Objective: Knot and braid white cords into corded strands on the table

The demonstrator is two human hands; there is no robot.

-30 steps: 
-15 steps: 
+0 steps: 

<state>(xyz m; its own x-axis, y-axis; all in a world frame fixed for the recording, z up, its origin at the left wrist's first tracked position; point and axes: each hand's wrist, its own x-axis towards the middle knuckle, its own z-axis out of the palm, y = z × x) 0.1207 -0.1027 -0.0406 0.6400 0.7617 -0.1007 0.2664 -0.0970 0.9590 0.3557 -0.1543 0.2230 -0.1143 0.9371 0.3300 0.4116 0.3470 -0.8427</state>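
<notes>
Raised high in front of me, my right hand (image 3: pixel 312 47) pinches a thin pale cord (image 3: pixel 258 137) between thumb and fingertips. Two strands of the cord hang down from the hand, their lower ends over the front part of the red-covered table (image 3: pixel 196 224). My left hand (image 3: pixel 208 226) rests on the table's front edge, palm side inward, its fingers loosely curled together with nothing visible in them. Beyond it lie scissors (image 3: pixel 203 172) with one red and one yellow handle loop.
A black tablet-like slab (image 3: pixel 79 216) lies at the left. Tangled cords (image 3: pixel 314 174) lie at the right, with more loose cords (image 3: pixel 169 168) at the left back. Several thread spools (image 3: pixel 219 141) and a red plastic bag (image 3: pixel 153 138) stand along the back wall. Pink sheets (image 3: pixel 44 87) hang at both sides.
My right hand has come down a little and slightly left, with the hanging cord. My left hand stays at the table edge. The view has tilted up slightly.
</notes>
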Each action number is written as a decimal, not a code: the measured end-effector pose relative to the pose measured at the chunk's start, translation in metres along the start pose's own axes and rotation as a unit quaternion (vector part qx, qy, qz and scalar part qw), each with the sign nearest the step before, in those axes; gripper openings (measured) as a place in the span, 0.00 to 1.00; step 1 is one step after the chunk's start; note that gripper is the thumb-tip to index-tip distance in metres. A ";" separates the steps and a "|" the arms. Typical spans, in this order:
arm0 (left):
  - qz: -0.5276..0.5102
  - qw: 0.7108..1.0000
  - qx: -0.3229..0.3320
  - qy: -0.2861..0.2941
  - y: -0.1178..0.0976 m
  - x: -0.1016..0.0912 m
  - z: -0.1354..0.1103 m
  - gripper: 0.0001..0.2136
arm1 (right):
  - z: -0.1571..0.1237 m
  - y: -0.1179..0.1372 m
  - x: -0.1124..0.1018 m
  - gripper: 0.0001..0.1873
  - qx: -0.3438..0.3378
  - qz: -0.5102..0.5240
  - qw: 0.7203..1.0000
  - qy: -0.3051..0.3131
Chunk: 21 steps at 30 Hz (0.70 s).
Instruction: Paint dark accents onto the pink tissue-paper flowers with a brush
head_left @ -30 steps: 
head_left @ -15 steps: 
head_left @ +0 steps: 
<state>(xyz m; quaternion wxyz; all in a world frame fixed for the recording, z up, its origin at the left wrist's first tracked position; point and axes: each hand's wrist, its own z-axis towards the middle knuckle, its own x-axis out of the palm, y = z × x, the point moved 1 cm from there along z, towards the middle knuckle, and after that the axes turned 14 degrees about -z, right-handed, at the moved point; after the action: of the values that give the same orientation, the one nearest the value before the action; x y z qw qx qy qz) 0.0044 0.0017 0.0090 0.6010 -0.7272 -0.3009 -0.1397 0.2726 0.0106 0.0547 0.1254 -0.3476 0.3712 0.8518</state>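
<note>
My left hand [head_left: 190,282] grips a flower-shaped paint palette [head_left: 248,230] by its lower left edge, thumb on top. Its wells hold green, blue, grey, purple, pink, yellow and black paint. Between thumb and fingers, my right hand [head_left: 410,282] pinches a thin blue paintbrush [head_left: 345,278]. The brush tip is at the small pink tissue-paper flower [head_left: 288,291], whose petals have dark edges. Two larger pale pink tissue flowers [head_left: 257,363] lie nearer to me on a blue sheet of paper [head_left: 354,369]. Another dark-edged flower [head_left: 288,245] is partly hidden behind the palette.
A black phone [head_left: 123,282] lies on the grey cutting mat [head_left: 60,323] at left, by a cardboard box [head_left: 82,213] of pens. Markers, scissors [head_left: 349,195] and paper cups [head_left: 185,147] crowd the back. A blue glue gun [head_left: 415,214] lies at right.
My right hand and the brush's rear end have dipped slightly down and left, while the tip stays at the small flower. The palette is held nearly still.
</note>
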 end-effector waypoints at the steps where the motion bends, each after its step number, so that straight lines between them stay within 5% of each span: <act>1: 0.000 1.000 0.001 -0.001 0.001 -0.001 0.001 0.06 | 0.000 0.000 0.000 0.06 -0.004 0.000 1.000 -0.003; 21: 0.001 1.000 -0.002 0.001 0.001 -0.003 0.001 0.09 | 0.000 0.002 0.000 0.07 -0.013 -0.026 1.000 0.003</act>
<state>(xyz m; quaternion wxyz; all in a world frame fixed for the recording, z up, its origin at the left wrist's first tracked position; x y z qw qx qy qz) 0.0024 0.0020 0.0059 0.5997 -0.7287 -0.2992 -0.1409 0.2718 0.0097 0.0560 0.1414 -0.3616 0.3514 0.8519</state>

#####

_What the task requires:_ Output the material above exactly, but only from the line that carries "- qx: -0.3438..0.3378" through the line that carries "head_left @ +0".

_Written answer:_
  - qx: -0.3438..0.3378
  - qz: -0.5102..0.5240
  - qw: 0.7203..1.0000
  - qy: -0.3051..0.3131
Chunk: 21 steps at 30 Hz (0.70 s).
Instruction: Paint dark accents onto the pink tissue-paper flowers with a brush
head_left @ -30 steps: 
head_left @ -15 steps: 
head_left @ +0 steps: 

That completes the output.